● **EXERCISE DATA**
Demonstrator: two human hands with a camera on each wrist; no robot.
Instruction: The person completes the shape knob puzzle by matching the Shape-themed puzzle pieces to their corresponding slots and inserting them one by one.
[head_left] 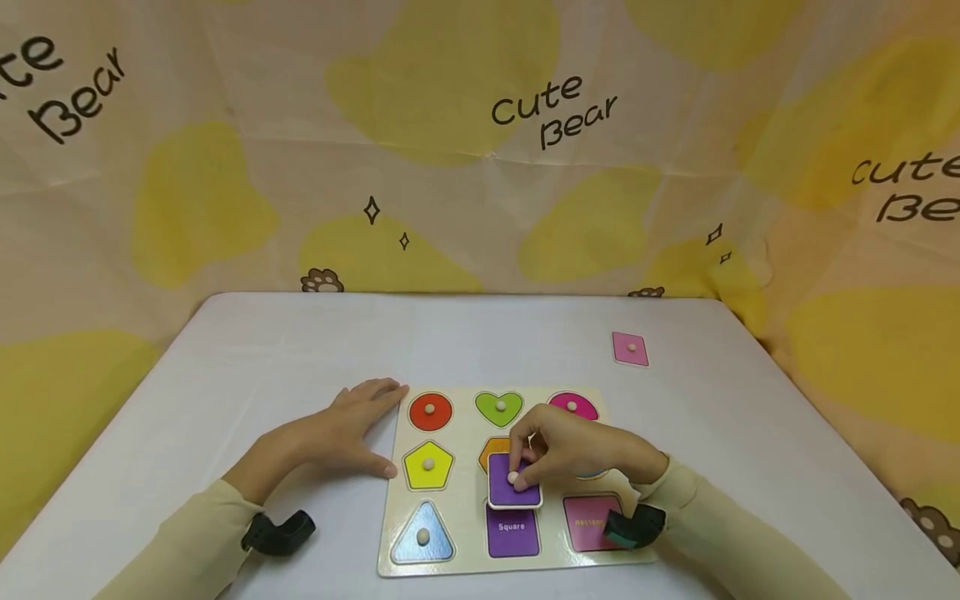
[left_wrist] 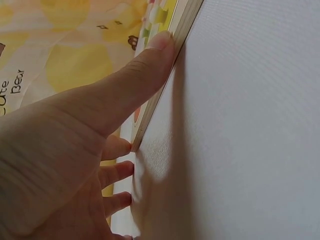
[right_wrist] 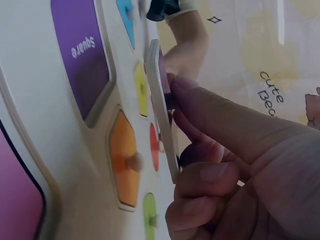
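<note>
A wooden shape puzzle board [head_left: 465, 533] lies flat on the white table. My right hand [head_left: 570, 446] pinches the knob of a purple square puzzle piece [head_left: 501, 493], which hovers just above the board, over part of the orange hexagon [head_left: 491, 450]. Directly below it shows the purple recess [head_left: 513, 537] marked "Square". In the right wrist view the square piece [right_wrist: 159, 95] is seen edge-on, apart from the board. At the board's left edge my left hand [head_left: 337, 433] rests with fingers spread; its thumb [left_wrist: 160, 42] touches the edge.
A pink piece with a knob [head_left: 628, 349] lies alone on the table at the back right. Seated in the board are the red circle [head_left: 430, 411], green heart [head_left: 499, 409], yellow pentagon [head_left: 428, 465] and blue triangle [head_left: 423, 535]. The pink rectangle recess [head_left: 588, 522] is bare.
</note>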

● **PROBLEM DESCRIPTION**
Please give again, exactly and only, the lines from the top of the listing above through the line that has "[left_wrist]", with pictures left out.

● **SOLUTION TO THIS EXERCISE**
Demonstrator: two human hands with a camera on each wrist; no robot.
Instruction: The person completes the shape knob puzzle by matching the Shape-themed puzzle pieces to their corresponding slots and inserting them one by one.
[head_left] 
[left_wrist] 

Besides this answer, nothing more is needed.